数多あるファンタジー小説の中で、これは群を抜いています。

なのでもう、是非たくさんの方に読んでいただきたい!


と、いうわけで一風変わった形でオススメをしてみます。


十二国記シリーズの処方箋

◆『ちょっと元気がないな。誰かカツを入れてくれないかな』という人に

図南の翼

王がたおれて27年。「大人が行かないのなら、わたしが行くわ」と12歳の少女が王になるべく旅に出る。「子供にできるわけがない」と諭す大人たちを睨みつけて、少女は言う。「嘆くなら、やることやってからにしなさいよ!」


◆『親も友達も、誰も信じられない』という人に

月の影 影の海

優等生の陽子はある日突然、金髪の「ケイキ」という男に「主」と呼ばれ異世界へと攫われた。右も左もわからない場所でケイキとはぐれ、命まで狙われる始末。普通の女子高生をしていた頃は周りの顔色ばかり窺い息をひそめていた陽子だが、異世界で彷徨い行き倒れて、初めて彼女は自分の命に執着し手を伸ばす。


◆『もっと気楽に生きたい』という人に

東の海神 西の滄海

朝の会議はさぼり放題、部下の言うことは馬耳東風。勝手に城下を歩くなと言われるそのそばから、他国にまで出かける延王・尚隆。彼が即位して20年経ったころ国で内乱が起きた。人質として捕らわれたのは麒麟。騒然となる城の中で、尚隆は一人「やはりな」とつぶやく。ただの暗愚か、それとも鋭利な爪を隠した賢帝か。天意をかけて尚隆が動き出す。


◆『自信はないけど、動かなきゃ』と思っている人に

風の海 迷宮の岸

十二国の世界から蓬莱へ流された漆黒の麒麟-泰麒(タイキ)。生まれる以前から苦難を背負ってしまった泰麒は、自分に自信がなく人に嫌われることを恐れていた。10年という月日が流れ、ようやく十二国の世界へ戻ることのできた泰麒に課せられた使命は、王を選ぶこと。自分にそんな大任を果たすことができるのか。悩み、葛藤しながらも芽生える麒麟としての本能が今、泰麒を突き動かす。
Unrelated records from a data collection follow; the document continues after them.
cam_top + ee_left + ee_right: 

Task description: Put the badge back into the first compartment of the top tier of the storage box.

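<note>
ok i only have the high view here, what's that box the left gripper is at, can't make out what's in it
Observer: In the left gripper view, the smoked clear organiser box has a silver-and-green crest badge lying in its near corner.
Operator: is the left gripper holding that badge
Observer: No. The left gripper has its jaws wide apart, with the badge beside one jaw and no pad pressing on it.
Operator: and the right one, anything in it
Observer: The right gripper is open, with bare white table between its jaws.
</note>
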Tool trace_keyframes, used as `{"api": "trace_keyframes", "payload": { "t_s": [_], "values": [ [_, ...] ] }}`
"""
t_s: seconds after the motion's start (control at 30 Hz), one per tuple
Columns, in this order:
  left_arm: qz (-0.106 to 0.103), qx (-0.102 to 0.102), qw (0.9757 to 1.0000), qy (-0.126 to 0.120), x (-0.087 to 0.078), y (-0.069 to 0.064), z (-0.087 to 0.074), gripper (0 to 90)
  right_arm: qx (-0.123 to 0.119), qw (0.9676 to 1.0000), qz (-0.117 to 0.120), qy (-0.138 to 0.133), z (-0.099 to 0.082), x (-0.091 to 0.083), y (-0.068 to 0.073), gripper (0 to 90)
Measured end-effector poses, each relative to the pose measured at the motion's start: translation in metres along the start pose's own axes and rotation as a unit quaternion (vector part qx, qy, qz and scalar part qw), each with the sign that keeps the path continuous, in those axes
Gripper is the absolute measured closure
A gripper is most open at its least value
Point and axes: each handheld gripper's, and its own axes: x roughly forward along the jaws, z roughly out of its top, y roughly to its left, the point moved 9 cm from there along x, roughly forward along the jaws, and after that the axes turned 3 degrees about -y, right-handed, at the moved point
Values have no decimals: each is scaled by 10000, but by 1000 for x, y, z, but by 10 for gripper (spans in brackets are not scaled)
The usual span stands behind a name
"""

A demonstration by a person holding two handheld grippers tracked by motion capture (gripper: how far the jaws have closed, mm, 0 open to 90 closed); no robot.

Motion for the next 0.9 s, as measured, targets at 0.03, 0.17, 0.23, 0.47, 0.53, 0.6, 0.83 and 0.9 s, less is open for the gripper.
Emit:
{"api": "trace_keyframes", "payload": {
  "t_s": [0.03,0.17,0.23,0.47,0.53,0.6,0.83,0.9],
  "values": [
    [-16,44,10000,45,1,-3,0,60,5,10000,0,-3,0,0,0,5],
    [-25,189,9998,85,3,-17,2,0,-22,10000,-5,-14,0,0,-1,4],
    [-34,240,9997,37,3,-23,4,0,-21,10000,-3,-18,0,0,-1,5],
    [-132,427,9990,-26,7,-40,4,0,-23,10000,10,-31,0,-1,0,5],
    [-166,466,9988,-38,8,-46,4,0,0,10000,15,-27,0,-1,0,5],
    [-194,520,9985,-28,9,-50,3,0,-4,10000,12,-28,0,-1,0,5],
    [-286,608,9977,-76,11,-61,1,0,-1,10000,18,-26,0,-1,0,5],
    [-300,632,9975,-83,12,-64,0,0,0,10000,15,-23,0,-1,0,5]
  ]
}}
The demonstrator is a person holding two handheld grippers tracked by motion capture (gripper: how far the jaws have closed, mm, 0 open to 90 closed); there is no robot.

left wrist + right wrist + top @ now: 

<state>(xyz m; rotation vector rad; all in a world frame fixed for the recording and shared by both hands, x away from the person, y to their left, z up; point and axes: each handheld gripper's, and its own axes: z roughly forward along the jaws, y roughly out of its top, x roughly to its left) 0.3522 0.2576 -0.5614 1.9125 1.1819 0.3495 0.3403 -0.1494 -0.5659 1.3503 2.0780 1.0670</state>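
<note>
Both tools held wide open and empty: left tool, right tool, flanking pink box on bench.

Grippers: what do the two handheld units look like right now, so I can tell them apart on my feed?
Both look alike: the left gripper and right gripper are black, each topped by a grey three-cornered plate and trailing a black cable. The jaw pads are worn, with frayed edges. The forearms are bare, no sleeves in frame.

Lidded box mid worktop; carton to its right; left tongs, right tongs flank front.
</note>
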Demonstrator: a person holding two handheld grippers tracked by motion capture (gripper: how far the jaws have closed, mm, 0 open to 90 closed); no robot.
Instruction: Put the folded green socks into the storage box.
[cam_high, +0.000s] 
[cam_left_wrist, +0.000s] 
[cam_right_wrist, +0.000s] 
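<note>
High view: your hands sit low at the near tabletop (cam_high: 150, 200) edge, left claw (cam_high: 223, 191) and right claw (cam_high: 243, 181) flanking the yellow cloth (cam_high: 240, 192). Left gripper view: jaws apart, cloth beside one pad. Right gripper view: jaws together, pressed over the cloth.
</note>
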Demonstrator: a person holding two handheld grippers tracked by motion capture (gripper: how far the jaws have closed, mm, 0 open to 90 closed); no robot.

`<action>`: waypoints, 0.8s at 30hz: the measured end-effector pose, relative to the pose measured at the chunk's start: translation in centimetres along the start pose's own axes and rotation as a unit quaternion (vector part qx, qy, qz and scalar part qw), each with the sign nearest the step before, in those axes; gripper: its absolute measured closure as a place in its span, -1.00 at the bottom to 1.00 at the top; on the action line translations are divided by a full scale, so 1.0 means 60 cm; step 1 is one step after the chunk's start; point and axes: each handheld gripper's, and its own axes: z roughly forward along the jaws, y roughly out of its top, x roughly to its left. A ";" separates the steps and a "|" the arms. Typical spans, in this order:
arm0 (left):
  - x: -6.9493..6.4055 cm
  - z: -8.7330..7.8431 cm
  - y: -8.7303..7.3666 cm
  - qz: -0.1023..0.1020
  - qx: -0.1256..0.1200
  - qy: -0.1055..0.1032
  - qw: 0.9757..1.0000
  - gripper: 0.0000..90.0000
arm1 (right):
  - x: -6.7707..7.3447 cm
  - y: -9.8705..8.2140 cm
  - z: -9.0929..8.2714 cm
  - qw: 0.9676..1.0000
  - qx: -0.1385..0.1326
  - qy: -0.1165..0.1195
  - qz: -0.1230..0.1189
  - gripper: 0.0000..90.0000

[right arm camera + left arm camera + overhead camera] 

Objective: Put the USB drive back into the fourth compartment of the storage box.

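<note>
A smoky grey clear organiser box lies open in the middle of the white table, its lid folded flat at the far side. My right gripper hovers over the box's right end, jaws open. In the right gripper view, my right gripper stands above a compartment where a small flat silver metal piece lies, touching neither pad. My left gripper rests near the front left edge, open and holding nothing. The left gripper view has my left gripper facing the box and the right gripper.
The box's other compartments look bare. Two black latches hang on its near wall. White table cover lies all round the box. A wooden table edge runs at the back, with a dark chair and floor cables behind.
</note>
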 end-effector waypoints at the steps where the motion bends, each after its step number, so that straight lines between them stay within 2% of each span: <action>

まだまだ他にもありますが、とりあえずこんな感じでしょうか。

よくシリーズものだと「どれが最初?」なんて思ったりしますが、十二国記シリーズに関してはあまり気にしなくても大丈夫です。発売された順番も十二国の歴史順ではないし…。むしろ、他の巻を読んでいる時に「あれ?この人こっちの巻でも出てなかったっけ?」と思わぬ遭遇をするのが楽しいです。私自身、もう何度も読み返していますが未だに「この人…後々あの国の王様だぁー!!」って驚愕することがあるくらいです。細部まで行き届いた世界観って、半永久的に楽しめますね。


ちなみにInstagramの読書記録も随時更新中です。

物語を読むことってある種、旅行にも似ている気がします。

自宅やカフェにいながらにして異世界を冒険できるファンタジー小説。おすすめです。